═════ SOURCE MATERIAL ═════

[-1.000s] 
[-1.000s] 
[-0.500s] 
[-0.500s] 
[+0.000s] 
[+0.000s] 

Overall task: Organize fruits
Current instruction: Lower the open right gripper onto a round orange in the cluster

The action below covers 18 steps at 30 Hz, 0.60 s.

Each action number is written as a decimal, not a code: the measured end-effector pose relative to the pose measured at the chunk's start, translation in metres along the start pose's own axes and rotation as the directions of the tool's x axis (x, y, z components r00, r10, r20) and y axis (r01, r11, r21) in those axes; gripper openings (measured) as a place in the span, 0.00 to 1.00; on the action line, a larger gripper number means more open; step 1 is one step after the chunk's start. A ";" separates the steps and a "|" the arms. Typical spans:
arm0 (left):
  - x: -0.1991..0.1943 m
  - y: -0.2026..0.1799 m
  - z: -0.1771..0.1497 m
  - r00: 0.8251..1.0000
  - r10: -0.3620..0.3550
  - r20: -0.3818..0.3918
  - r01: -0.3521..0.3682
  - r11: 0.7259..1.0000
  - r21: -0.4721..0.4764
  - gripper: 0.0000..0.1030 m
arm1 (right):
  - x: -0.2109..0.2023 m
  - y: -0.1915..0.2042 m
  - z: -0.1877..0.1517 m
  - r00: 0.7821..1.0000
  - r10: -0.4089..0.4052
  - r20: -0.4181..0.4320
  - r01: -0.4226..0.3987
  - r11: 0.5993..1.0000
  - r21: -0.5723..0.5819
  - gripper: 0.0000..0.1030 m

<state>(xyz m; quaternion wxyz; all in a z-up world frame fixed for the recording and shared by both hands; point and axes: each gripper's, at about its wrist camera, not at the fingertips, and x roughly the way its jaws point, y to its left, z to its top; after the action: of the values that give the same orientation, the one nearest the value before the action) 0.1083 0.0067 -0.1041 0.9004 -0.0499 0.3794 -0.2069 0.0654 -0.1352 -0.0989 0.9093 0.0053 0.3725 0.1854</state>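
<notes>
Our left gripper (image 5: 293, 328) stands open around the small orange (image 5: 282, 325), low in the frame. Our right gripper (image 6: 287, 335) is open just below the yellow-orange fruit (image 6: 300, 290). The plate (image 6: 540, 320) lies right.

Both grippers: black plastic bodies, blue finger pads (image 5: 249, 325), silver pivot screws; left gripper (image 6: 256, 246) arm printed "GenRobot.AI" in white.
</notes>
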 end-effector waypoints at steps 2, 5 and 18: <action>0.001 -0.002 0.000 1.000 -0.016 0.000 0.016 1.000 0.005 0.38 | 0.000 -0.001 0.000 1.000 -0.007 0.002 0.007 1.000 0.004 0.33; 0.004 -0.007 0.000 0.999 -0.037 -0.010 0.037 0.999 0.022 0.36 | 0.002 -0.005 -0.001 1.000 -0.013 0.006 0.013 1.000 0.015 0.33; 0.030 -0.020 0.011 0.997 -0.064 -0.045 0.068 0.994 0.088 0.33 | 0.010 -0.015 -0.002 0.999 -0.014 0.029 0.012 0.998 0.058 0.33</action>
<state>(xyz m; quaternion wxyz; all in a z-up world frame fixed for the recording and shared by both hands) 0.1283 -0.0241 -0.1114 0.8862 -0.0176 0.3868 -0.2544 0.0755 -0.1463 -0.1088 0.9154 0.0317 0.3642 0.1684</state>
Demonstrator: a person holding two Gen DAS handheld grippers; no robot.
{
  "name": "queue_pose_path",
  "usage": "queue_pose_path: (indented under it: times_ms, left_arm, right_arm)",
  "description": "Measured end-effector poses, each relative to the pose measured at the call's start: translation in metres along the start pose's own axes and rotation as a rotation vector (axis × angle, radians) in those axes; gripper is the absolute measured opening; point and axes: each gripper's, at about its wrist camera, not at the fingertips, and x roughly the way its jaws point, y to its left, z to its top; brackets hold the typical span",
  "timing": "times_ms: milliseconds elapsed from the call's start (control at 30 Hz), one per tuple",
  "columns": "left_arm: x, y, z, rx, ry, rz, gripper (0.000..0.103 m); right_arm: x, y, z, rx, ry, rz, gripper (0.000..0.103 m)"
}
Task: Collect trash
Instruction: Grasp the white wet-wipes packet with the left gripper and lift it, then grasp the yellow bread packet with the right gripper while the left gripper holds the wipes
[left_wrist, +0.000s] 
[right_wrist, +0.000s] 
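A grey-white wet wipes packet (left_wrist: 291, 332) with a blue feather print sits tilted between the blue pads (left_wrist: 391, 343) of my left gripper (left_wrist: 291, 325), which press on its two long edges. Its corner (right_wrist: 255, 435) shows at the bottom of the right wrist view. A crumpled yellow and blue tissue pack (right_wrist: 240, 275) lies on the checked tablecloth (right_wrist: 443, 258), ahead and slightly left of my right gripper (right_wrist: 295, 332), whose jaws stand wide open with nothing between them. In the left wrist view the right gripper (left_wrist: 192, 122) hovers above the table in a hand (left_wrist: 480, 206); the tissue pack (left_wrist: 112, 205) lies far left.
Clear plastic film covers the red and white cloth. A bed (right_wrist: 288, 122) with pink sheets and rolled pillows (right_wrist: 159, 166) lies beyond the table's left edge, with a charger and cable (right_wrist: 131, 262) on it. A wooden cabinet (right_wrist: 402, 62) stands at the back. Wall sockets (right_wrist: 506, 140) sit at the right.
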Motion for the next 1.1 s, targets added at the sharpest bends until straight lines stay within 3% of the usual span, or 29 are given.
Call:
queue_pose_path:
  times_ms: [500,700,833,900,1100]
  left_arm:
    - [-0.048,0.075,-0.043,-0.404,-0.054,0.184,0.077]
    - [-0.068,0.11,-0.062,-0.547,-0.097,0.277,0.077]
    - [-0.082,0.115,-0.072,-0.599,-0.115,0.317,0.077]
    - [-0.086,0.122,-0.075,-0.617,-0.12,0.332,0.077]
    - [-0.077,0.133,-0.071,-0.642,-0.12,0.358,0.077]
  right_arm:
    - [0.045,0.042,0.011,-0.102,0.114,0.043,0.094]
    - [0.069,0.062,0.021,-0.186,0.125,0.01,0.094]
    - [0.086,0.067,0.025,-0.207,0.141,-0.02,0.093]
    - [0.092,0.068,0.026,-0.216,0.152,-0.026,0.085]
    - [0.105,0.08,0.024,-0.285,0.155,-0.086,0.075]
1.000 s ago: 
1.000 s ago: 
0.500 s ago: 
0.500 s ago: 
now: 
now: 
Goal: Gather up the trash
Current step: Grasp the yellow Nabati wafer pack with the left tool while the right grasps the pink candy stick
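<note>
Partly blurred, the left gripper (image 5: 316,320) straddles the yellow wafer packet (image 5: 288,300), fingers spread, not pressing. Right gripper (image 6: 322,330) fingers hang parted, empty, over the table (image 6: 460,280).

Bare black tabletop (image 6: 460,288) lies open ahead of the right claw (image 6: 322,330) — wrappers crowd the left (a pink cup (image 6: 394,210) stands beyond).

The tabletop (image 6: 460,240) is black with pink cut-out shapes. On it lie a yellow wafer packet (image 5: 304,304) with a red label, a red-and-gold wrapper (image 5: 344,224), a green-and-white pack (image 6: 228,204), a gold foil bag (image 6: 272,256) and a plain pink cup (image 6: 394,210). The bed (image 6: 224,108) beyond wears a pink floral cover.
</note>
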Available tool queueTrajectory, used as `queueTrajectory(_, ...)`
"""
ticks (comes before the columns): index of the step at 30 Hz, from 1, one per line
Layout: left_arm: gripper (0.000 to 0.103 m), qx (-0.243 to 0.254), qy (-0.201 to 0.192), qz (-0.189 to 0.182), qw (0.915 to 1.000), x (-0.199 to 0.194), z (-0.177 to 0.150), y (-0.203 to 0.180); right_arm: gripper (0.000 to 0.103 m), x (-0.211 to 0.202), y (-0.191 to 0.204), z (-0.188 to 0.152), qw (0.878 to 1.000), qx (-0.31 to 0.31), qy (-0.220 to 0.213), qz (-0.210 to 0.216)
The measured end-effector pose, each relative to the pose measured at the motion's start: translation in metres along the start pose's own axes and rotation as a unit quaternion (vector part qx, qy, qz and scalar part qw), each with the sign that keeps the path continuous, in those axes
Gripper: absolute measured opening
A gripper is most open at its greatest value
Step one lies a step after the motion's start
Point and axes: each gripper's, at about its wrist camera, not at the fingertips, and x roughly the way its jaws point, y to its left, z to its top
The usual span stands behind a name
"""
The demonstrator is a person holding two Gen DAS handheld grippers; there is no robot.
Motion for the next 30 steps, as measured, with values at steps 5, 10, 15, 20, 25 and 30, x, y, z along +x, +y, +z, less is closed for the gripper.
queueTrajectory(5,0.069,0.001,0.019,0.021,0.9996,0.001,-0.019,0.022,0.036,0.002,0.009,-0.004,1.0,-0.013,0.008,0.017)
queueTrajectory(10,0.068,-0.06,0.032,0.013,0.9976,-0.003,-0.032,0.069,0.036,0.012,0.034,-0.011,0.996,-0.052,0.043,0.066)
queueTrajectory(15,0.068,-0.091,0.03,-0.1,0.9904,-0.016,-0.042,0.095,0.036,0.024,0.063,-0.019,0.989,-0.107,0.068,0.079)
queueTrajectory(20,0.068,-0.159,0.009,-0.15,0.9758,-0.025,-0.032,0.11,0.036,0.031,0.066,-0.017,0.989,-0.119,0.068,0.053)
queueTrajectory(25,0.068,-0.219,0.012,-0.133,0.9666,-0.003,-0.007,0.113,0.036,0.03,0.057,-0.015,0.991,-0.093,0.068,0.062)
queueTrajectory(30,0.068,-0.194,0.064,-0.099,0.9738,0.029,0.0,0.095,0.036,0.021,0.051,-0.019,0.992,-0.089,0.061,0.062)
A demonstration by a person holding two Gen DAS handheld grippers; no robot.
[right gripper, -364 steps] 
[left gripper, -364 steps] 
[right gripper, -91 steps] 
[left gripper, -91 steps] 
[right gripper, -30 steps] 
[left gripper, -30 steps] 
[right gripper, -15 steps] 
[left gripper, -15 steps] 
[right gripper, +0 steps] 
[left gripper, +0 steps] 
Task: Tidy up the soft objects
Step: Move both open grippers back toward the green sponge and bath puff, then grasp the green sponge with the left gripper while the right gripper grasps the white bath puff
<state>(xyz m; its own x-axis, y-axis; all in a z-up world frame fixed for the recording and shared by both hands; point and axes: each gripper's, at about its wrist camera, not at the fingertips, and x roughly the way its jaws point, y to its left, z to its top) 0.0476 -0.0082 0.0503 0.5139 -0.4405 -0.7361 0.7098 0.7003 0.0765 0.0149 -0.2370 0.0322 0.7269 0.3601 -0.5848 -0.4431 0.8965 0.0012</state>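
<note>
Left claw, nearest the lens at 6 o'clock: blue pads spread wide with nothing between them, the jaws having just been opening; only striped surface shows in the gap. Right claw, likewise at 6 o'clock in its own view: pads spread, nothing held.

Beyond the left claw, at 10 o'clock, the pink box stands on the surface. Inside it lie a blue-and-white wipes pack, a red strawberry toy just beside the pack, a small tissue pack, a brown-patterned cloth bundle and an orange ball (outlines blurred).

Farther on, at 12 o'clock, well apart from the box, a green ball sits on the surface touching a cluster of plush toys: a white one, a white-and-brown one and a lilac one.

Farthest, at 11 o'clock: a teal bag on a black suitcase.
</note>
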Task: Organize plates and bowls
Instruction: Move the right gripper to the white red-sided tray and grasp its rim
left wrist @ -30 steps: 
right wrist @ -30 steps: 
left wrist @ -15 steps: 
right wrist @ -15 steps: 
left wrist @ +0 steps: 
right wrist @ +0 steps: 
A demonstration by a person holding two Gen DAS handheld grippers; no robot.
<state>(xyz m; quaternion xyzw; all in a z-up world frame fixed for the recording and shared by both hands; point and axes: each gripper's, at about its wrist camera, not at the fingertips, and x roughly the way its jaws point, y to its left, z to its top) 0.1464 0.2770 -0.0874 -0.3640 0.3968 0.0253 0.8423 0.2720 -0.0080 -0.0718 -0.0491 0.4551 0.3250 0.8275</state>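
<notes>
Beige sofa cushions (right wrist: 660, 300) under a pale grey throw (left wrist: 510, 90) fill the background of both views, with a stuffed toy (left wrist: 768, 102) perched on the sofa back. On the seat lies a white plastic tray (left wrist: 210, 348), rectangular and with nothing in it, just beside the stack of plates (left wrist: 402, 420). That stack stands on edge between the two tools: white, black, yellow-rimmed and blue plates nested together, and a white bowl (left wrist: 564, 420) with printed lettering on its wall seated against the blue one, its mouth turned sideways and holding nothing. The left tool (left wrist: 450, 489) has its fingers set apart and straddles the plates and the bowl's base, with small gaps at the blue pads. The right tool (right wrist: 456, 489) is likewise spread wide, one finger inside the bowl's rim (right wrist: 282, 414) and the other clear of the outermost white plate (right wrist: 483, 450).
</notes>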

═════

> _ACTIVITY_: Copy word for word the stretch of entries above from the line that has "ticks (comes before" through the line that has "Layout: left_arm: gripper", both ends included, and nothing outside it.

> _WORKED SOLUTION_:
ticks (comes before the columns): index of the step at 30 Hz, from 1, one per line
Layout: left_arm: gripper (0.000 to 0.103 m), qx (-0.243 to 0.254), qy (-0.201 to 0.192), qz (-0.189 to 0.182), qw (0.915 to 1.000), x (-0.199 to 0.194), z (-0.177 to 0.150), y (-0.203 to 0.180); right_arm: gripper (0.000 to 0.103 m), x (-0.211 to 0.202), y (-0.191 to 0.204), z (-0.188 to 0.152), qw (0.878 to 1.000), qx (-0.31 to 0.31), qy (-0.220 to 0.213), qz (-0.210 to 0.216)

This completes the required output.